Branch prediction

Muscipula

unread,

Feb 26, 2008, 9:24:29 AM2/26/08

to

There is something that is confusing about what I understand about
branch prediction. If the processor is reading ahead of the program
counter then it must be emulating the instructions at least and I find
that unusual.

Please correct me if I have got this right. But from what I know, when
the x86 processor is seeking ahead and reaches a branch it has a
problem. That is it doesn't know what the outcome of the condition
until the program counter gets there.

So, it emulates both paths from the branch until the program counter
gets there. When the processor is seeking ahead/emulating the future
instructions, what exactly is it doing with the code - p-code or
whatever.

There aint much documentation on processors these days like there used
to years back. Even Wikipedia does not have much to say.

I have a registered copy of A386 that I intend to use soon, but my
knowledge of 386> is not much. Can anybody recommend a book, something
like the equivalent of the 8086 book.

TIA

Muscipula

spam...@crayne.org

unread,

Feb 26, 2008, 7:24:14 PM2/26/08

to

Try the Intel docs, including the optimization guides - there's a lot
of information there. In addition, there are bunches of white papers
online describing internals.

Anyway, processors that speculatively execute instructions usually
just follow one path. At conditional branches, they try to predict,
usually based on history or some static information, which way the
branch will go. If they guess wrong, some mechanism undoes the
incorrectly speculated instructions, and the process back itself up to
the point where the incorrect prediction was made and starts again.
That usually involves a hefty performance penalty, so a good (IOW,
rarely incorrect) branch predictor is important.

It's not really that the CPU is emulating any instructions, it's just
trying to execute more of them, and all sorts of things are done to
allow a nominally sequential stream of instructions to execute in
parallel. For example register renaming to eliminate sequential
dependencies, etc. For example, the CPU might detect that it can
issue the next three add instructions in a row all in parallel, since
they don't conflict. Obviously a conditional branch presents a
barrier to that sort of thing, unless you can predict which way the
branch is going to go.

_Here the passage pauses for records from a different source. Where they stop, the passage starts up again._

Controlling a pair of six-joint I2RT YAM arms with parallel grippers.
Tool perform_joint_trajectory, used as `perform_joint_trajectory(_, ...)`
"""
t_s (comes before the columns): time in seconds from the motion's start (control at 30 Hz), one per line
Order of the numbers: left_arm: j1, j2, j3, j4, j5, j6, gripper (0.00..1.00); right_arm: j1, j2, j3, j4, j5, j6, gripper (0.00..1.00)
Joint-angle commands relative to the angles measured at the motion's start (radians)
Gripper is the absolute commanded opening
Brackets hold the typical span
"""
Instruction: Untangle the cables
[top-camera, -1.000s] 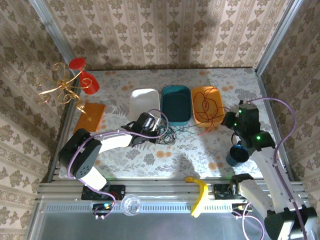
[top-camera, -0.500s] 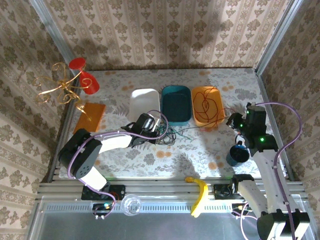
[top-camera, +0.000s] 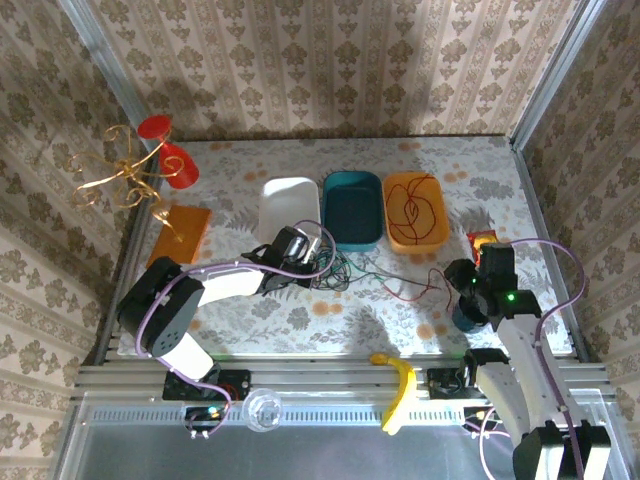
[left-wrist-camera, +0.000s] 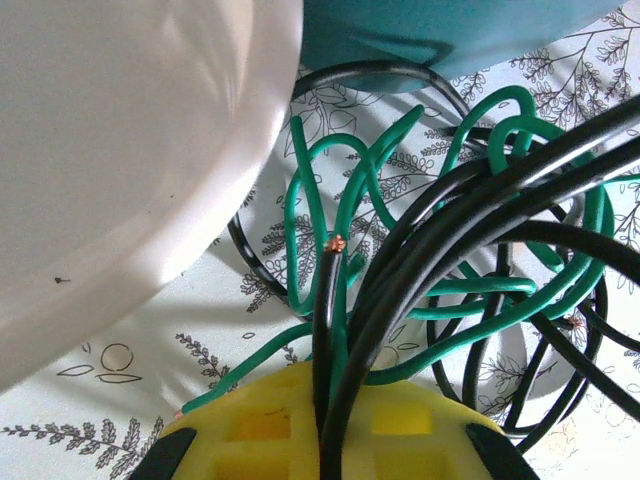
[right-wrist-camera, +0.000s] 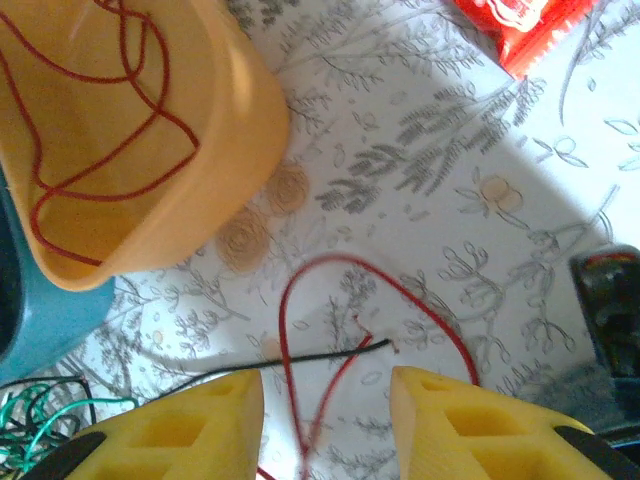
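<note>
Cables (top-camera: 335, 265) found heaped at the middle of the surface (top-camera: 440, 165), at six o'clock of the white tray (top-camera: 288, 205) and the teal tray (top-camera: 352, 200). Reached into from nine o'clock by the left end effector (top-camera: 315, 255), fully closed. Seen from its wrist: black cable (left-wrist-camera: 470, 230) strands pinched between the yellow fingers (left-wrist-camera: 250, 430), with green cable (left-wrist-camera: 310, 230) loops crowded round them and spread toward twelve and three o'clock.

Further right, red cable (top-camera: 412, 208) coiled inside the orange tray (top-camera: 415, 246). More red strand looped on the surface at six o'clock of that tray, crossed by a loose black end; could not tell whether joined to the coil. Straddled by the right end effector (right-wrist-camera: 325, 420), jaws partly apart, gripping nothing, the red strand lying loose in the gap. Red packet (right-wrist-camera: 520, 30) at one o'clock of it, dark cup (top-camera: 470, 315) just at its six o'clock.
</note>
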Motion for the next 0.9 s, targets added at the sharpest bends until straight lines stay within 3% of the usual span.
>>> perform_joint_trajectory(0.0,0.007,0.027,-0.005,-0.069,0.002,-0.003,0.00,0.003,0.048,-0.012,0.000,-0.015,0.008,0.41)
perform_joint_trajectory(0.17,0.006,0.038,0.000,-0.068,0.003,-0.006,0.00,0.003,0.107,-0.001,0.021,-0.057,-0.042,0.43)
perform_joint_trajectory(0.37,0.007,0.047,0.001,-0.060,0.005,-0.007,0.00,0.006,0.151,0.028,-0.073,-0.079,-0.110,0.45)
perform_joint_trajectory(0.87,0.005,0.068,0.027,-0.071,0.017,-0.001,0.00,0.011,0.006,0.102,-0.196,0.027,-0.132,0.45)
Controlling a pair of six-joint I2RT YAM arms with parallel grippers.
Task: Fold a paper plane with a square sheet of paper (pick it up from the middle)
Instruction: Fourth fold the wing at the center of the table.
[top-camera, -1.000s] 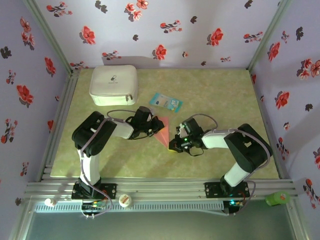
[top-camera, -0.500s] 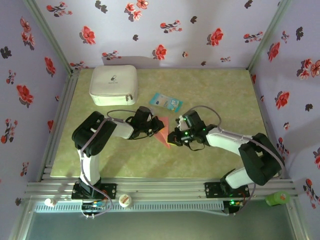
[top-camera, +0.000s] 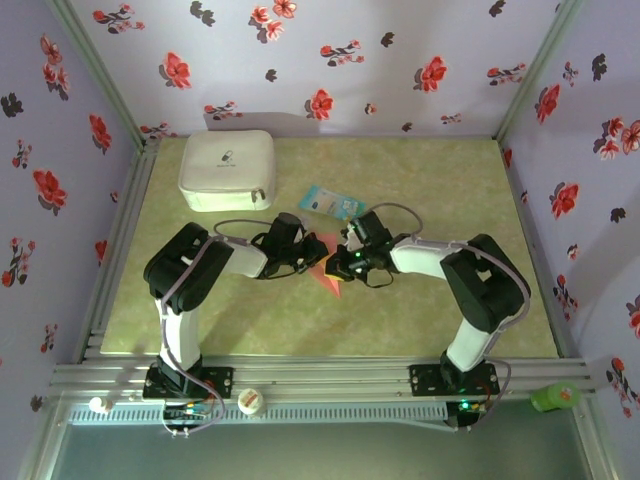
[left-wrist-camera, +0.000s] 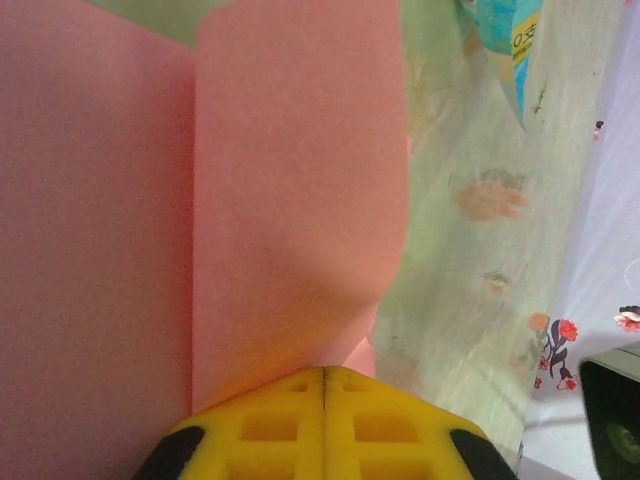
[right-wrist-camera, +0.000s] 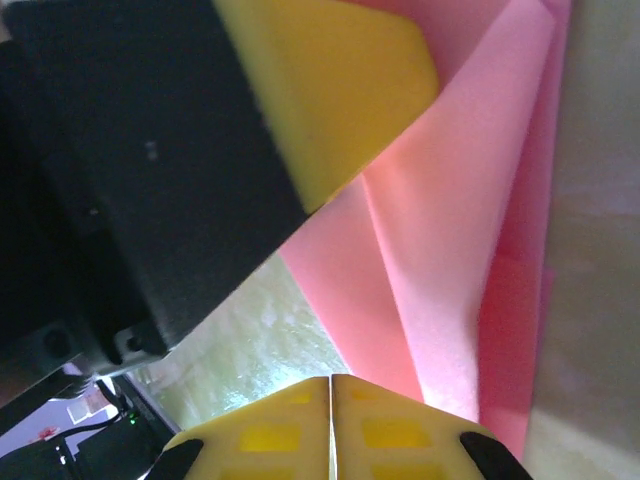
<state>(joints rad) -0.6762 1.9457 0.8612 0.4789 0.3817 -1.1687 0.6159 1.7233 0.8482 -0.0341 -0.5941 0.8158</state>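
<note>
From above, the pink paper (top-camera: 326, 270) lies folded near the middle of the green table (top-camera: 430, 320), a small triangular shape just below the light-blue packet (top-camera: 331, 203). The left gripper (top-camera: 312, 250) reaches in from the left and the right gripper (top-camera: 340, 264) from the right, so that they meet over the paper, almost touching each other. The white case (top-camera: 228, 170) sits well apart, in the upper left of the table by the floral wall (top-camera: 330, 60).

In the left wrist view, the left gripper (left-wrist-camera: 325, 375) shows at the bottom centre. Its yellow pads (left-wrist-camera: 270, 425) are pressed together along one thin seam, and the paper (left-wrist-camera: 290, 200) rises straight out of that seam — pinched there. Pink panels cover the left and centre of the frame, with a sharp vertical crease left of the middle. The table (left-wrist-camera: 470, 260) runs down the right side, and a corner of the packet (left-wrist-camera: 500, 35) is at the upper right.

In the right wrist view, the right gripper (right-wrist-camera: 332, 385) is at the bottom centre, its pads (right-wrist-camera: 400, 435) clenched seam to seam. The paper (right-wrist-camera: 450, 220) sweeps from the upper right down to just right of those pads; I cannot tell whether an edge is caught between them. In the upper left, the left gripper's black body and one yellow finger (right-wrist-camera: 330, 90) lie against the paper's upper part — table (right-wrist-camera: 260, 340) shows in the gap below.
</note>
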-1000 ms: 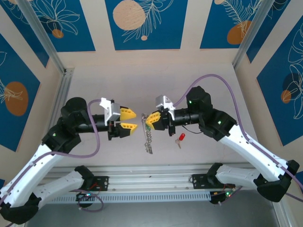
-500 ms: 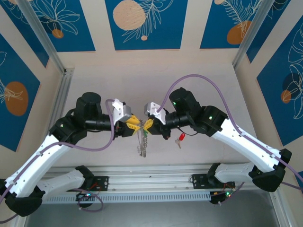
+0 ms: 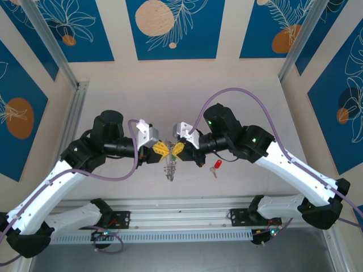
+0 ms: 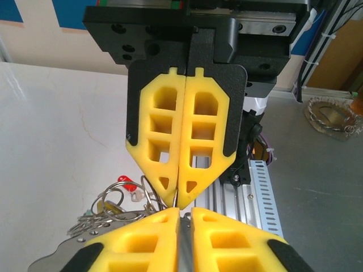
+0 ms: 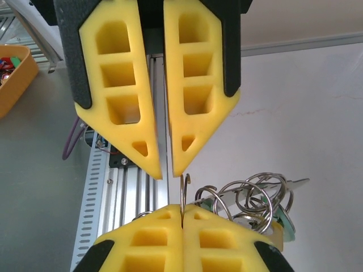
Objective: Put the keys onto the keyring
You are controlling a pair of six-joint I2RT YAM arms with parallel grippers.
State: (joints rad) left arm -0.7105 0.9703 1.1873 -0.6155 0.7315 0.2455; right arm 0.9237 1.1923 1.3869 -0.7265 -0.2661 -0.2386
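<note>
The keyring (image 3: 170, 169), a grey chain of metal rings, hangs from my right gripper (image 3: 177, 148) above the table's middle. That gripper (image 5: 182, 211) is shut on one thin wire ring, and the other rings (image 5: 249, 198) bunch beside it with a green tag (image 5: 286, 226). My left gripper (image 3: 163, 148) faces it tip to tip. Its jaws (image 5: 165, 173) stand a narrow slit apart with nothing between them, and the pinched ring's top sits just below one fingertip. The red-headed key (image 3: 216, 165) lies on the table right of the chain, also seen as the key (image 4: 129, 187) behind the rings (image 4: 113, 207).
An aluminium rail (image 3: 181, 218) runs along the table's near edge under both grippers. An orange bin (image 5: 11, 68) stands off the table beyond that rail. Metal frame posts (image 3: 74, 85) rise at the table's left and right sides.
Both grippers have moved in to meet at the middle. The left jaws have narrowed from wide open to a slit. The chain has come along with the right gripper.
</note>
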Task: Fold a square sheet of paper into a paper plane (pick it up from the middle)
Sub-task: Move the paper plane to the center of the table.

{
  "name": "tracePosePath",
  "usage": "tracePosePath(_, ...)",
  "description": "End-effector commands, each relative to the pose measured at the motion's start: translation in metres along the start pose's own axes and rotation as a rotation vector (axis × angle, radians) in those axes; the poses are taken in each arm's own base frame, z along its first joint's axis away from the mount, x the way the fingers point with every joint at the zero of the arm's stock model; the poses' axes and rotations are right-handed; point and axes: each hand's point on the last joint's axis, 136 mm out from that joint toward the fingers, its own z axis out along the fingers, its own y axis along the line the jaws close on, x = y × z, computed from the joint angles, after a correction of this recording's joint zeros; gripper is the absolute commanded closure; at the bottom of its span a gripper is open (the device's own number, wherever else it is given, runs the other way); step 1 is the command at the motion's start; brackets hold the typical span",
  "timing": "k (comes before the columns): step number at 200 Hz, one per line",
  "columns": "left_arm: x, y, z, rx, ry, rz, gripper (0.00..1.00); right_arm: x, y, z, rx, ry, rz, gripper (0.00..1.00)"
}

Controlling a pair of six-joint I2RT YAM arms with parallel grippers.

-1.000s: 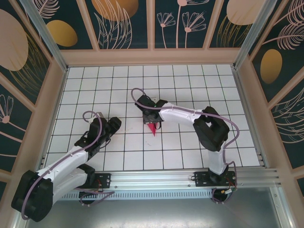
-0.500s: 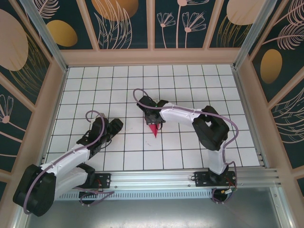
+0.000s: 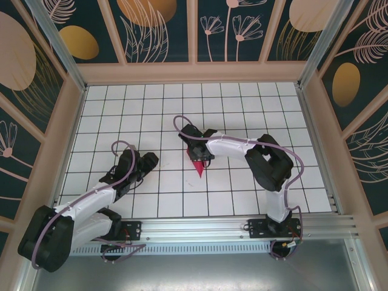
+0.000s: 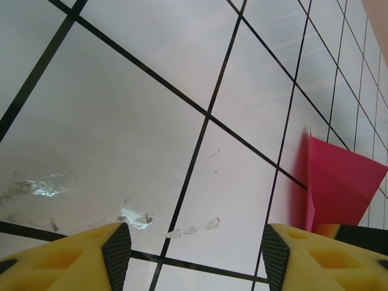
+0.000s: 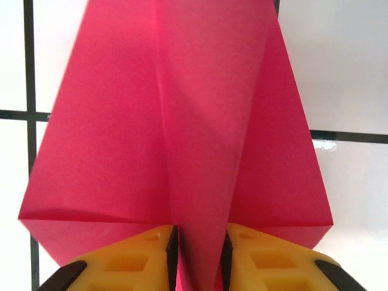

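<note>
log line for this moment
left gripper open, empty | right gripper astride paper plane ridge | grip unclear

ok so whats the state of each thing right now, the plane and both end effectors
paper plane: folded into a pointed dart, wings spread, centre ridge between the right end effector's fingers
right end effector: fingers narrowly apart on either side of the ridge, can't tell if it's pinching
left end effector: open, nothing between the fingers, over bare tiles of the table beside the plane
</note>
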Motion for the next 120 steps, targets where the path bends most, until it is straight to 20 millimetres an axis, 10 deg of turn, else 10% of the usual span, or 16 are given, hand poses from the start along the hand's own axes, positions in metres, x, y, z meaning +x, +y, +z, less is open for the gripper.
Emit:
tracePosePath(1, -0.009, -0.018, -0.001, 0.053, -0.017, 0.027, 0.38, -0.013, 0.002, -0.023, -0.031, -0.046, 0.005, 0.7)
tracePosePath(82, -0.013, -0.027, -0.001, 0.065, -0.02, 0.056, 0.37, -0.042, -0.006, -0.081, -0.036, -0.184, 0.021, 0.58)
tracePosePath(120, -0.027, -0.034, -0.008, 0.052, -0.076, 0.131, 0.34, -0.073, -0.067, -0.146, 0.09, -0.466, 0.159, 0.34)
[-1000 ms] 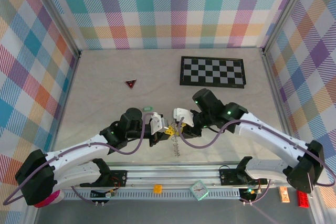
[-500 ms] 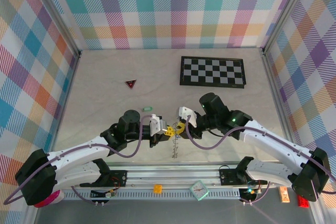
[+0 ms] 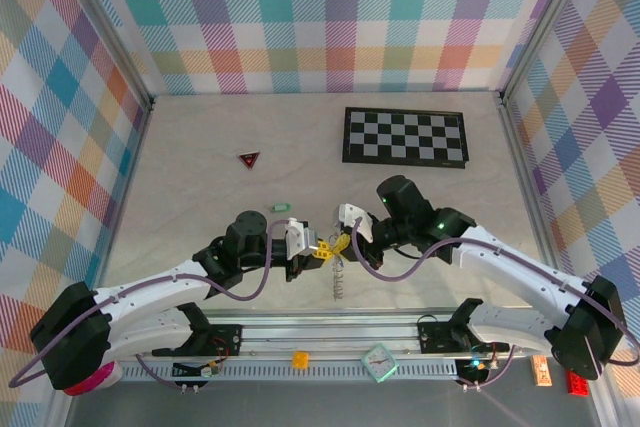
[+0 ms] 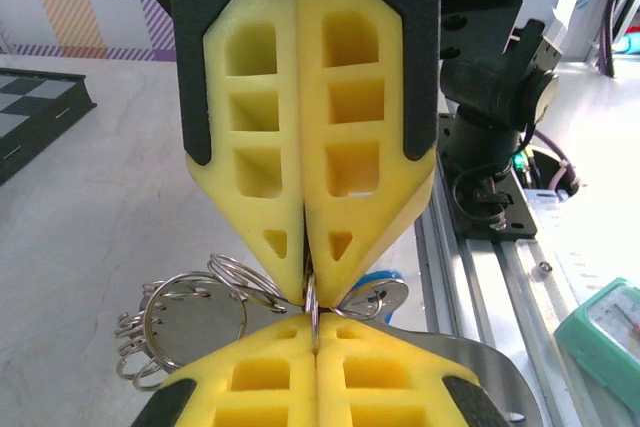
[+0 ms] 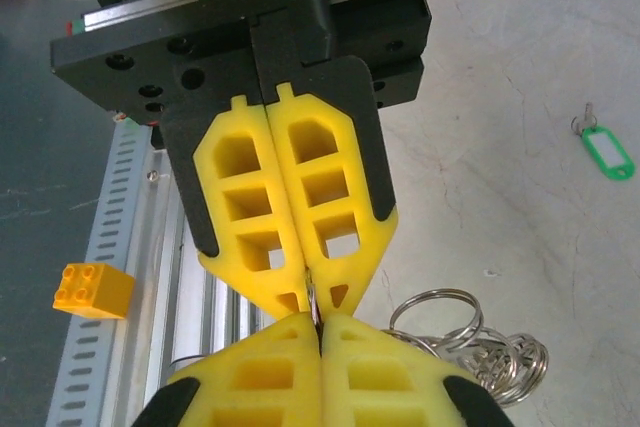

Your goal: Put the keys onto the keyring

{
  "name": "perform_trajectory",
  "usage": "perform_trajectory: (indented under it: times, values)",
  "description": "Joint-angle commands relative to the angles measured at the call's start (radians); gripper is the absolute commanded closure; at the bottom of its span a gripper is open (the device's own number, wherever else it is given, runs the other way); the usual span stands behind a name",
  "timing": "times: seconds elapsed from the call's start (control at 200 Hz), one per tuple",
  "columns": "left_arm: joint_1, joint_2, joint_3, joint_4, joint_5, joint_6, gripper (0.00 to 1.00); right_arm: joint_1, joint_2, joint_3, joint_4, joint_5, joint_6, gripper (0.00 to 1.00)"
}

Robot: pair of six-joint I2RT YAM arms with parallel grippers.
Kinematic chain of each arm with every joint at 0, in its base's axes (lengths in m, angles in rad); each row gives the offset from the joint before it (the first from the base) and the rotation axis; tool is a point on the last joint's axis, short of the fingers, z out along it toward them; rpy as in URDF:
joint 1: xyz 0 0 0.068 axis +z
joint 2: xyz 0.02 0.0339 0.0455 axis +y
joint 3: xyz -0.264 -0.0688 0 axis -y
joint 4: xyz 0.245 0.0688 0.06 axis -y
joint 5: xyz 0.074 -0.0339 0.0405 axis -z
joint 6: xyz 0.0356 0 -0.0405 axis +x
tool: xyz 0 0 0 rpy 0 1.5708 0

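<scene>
My left gripper and right gripper meet tip to tip just above the table's near edge. Both are shut on a thin metal ring seen edge-on in the seam of each pair of jaws. The keyring's grey band curves away to the lower right, and its silvery chain of small rings hangs beside the tips. The blue key head peeks out behind a round silver piece at the ring. The mint-green key lies apart on the table, and its green tag faces up.
The checkerboard lies at the back right, and the dark red triangle at the back left. Along the near edge runs an aluminium rail with a yellow brick and a small teal clock.
The right arm's wrist and elbow have shifted a little to the right. The two grippers have stayed pressed tip to tip on the ring, and the chain still hangs below.
</scene>
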Motion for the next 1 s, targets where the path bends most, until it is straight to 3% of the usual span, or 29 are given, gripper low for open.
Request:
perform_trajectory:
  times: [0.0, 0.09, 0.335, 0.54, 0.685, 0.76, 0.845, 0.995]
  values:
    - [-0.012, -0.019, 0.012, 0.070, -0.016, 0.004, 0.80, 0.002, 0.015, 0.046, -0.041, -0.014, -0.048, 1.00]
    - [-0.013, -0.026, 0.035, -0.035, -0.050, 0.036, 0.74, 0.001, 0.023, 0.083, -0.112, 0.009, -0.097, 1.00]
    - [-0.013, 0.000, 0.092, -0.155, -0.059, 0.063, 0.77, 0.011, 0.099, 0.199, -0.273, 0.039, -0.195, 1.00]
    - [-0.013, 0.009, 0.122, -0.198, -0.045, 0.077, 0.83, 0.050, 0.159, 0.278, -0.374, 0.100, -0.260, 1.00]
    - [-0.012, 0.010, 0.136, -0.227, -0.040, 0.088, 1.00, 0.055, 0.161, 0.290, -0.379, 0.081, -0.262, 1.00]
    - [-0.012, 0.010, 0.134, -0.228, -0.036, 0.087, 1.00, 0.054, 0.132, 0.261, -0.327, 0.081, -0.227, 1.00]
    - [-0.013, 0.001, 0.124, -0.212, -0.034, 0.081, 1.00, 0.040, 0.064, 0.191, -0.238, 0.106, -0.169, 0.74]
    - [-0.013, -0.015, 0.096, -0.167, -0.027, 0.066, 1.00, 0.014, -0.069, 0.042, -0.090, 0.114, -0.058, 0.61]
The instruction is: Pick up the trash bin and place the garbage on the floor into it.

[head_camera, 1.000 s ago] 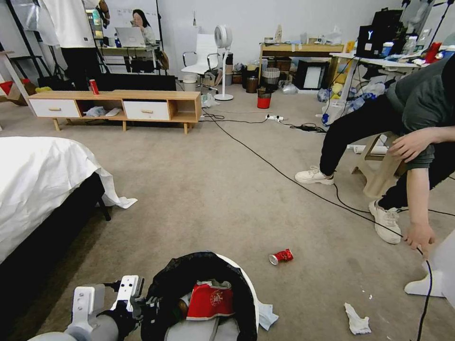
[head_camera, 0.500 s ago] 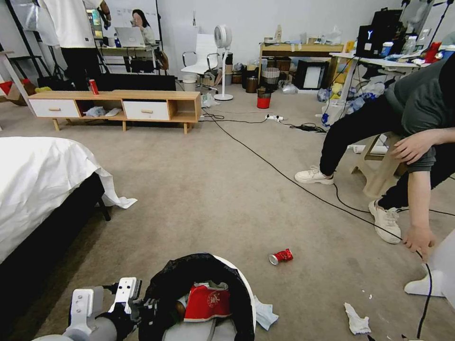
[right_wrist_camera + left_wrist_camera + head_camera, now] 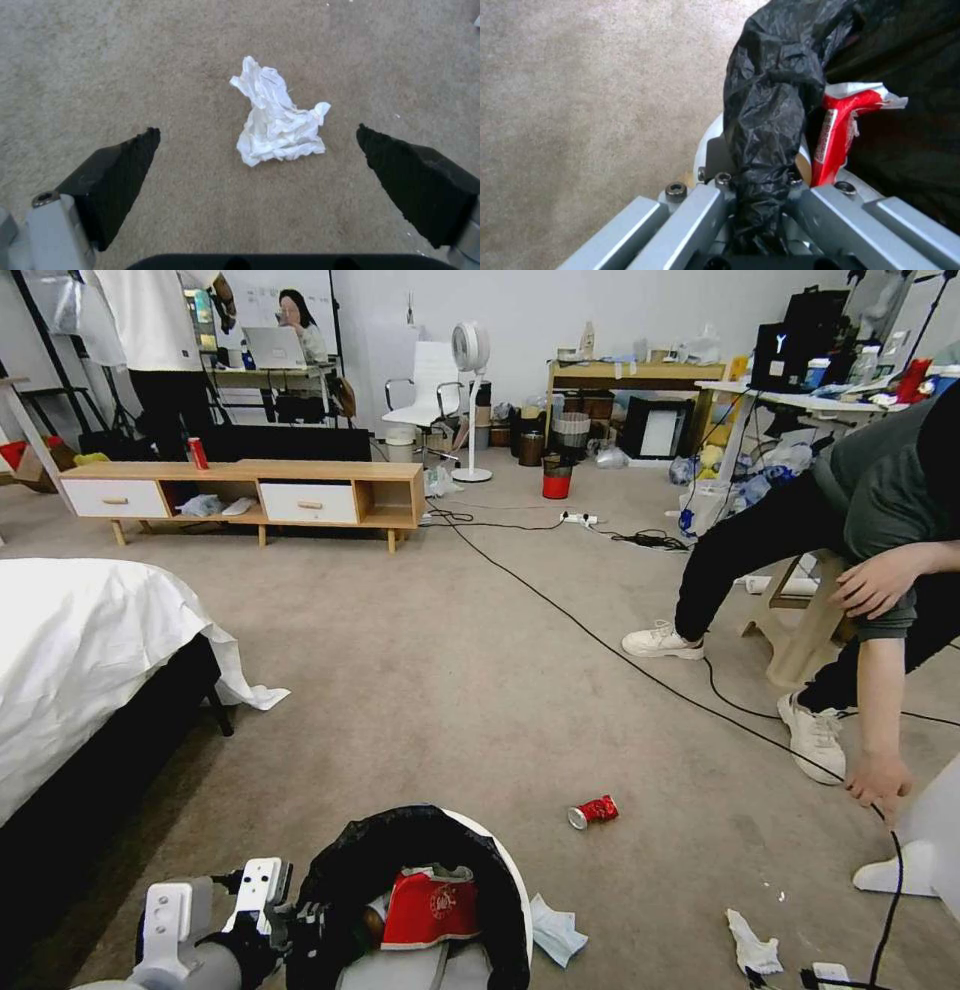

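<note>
The trash bin [image 3: 508,870], white with a black bag over its rim, hangs low in front of me in the head view. A red snack packet [image 3: 430,906] lies inside it. My left gripper [image 3: 292,922] is shut on the bin's near-left rim. In the left wrist view the left gripper [image 3: 760,187] pinches the bunched black bag [image 3: 770,97], with the red packet [image 3: 837,127] just past it. On the floor [image 3: 450,670] lie a crushed red can [image 3: 592,812] and two crumpled white tissues [image 3: 752,945] [image 3: 556,930]. My right gripper [image 3: 256,130] is open above a white tissue [image 3: 277,123].
A bed with a white sheet [image 3: 90,650] stands at the left. A black cable [image 3: 600,645] crosses the carpet to a seated person's hand [image 3: 880,782] at the right, by their shoes [image 3: 815,735]. A low wooden cabinet [image 3: 240,490] stands far behind.
The bin and my left gripper have slid slightly down and left in the head view, baring more of the tissue beside it. The person's hand has shifted along the cable.
</note>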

And since you can't (usually) predict that
with 100% certainty, the CPU has to be able to back out a bad guess.

The exact mechanisms vary considerably, but most commonly CPUs prevent
committing any results to memory that might need to be undone (many
ISAs, including x86, make that a requirement), so any "false" state is
contained within the processor.

Muscipula

unread,

Feb 27, 2008, 2:15:49 AM2/27/08

to

Thanks Robert that is my morphine for a couple of minutes...

Muscipula

Tim Roberts

unread,

Feb 28, 2008, 12:14:55 AM2/28/08

to

"robert...@yahoo.com" <spam...@crayne.org> wrote:
>
>Try the Intel docs, including the optimization guides - there's a lot
>of information there. In addition, there are bunches of white papers
>online describing internals.

>...

>It's not really that the CPU is emulating any instructions, it's just
>trying to execute more of them, and all sorts of things are done to
>allow a nominally sequential stream of instructions to execute in
>parallel. For example register renaming to eliminate sequential
>dependencies, etc. For example, the CPU might detect that it can
>issue the next three add instructions in a row all in parallel, since
>they don't conflict. Obviously a conditional branch presents a
>barrier to that sort of thing, unless you can predict which way the
>branch is going to go. And since you can't (usually) predict that
>with 100% certainty, the CPU has to be able to back out a bad guess.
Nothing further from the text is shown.